Life insurance should be a liquid asset, just like your house or your car. There is roughly $20 trillion of outstanding U.S. life insurance.
Every year, U.S. policyholders waste over $100 billion as a result of lapsing policies that are unneeded or unaffordable. In fact, roughly 80 percent of all whole life insurance lapses. All of this waste translates into pure profit for the insurance companies.
Consumers need an alternative to lapsing life insurance policies. The future of life insurance is a secondary market, where policyholders can realize the cash value of their policy before maturity.
Today, this exists to a mediocre extent: It's a small industry called life settlements. As an alternative to lapsing or surrendering a policy, life settlements give policyholders the option to sell their policy for an upfront cash payout, thereby recapturing value and turning an expense into an asset.

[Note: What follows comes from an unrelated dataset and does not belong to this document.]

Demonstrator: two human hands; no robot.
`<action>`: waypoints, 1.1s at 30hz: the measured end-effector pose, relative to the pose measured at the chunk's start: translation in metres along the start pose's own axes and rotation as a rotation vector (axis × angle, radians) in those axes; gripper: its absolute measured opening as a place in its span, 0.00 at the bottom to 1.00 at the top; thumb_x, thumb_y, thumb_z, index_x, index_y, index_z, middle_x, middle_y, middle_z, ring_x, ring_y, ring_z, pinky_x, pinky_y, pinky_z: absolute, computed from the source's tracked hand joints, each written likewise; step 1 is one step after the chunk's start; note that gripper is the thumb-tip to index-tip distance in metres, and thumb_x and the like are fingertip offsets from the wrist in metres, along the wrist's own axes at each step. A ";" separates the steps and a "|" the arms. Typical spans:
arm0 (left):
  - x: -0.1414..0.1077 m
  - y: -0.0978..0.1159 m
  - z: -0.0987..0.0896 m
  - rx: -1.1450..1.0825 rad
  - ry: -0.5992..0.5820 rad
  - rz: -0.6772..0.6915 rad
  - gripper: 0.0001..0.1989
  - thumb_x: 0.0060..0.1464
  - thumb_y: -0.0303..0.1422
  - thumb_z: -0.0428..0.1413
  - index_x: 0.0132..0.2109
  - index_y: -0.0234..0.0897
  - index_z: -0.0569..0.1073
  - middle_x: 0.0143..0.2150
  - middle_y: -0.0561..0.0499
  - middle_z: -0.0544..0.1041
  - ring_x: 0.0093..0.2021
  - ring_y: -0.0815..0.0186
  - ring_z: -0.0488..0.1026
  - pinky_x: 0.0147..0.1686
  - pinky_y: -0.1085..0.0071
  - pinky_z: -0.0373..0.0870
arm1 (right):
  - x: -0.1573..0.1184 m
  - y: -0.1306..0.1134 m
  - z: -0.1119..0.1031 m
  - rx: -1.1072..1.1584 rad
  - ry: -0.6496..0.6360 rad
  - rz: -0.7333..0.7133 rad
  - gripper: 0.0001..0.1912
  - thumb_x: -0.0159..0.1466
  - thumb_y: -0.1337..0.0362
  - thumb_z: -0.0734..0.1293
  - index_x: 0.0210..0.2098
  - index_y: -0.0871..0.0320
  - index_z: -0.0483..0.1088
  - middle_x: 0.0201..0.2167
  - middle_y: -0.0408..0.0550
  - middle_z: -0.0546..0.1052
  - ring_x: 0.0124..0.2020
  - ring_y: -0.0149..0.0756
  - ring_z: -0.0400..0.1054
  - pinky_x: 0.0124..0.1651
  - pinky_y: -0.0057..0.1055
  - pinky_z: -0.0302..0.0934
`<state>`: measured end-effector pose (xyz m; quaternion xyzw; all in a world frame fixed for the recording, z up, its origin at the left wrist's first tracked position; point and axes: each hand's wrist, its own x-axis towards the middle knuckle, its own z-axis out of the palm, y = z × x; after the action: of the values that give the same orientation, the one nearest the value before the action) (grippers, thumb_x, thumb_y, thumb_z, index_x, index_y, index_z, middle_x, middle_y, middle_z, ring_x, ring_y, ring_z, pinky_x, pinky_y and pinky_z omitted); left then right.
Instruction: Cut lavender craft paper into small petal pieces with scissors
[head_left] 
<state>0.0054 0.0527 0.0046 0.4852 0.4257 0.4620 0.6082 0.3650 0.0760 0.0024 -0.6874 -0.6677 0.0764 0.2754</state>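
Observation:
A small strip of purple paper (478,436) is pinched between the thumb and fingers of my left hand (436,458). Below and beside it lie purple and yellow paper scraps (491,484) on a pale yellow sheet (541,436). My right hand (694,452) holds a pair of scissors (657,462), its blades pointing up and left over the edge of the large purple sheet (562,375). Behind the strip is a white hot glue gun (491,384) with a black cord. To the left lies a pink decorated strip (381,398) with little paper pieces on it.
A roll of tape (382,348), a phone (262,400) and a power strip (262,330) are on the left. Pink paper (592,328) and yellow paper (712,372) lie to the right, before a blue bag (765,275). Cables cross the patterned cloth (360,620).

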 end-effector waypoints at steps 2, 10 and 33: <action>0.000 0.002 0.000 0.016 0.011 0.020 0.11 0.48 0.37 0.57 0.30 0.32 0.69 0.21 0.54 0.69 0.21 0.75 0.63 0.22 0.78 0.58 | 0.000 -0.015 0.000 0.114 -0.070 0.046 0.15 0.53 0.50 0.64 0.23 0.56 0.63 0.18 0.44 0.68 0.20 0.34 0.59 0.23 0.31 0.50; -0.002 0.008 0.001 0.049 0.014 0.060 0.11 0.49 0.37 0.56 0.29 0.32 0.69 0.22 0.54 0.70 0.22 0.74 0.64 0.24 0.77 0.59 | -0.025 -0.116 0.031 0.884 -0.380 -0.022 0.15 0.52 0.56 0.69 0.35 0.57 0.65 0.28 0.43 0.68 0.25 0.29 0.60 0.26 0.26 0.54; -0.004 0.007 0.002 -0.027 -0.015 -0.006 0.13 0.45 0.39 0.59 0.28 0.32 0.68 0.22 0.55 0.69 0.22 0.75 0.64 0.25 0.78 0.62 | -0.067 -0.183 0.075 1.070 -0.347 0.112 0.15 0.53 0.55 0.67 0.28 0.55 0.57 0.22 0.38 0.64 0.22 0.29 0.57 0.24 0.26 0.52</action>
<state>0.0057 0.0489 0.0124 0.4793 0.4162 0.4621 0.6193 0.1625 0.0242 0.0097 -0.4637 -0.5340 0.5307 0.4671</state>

Today's life settlement industry
For all the good that life settlements have to offer, the current process is ugly. The standard life settlement transaction can take months to complete and is full of long applications, repeated document signings, and long wait times.
Life settlement brokers often market their services by explaining how complicated the transaction is, creating a need for themselves to act as guides. It's not a great experience for either the agent or the policyholder.
The current process is also opaque — designed to enrich middle men. Life settlements are traded 'over-the-counter' in private transactions, facilitated by brokers between the policyholder and buyers. A life settlement broker's transactional fees can cost the seller as much as 30 percent of the life settlement proceeds.
Because the broker system is not very efficient, sellers can miss the best deals because brokers only have relationships with a limited pool of buyers. Some life settlement brokers even solicit the offers that pay themselves most handsomely, not their clients.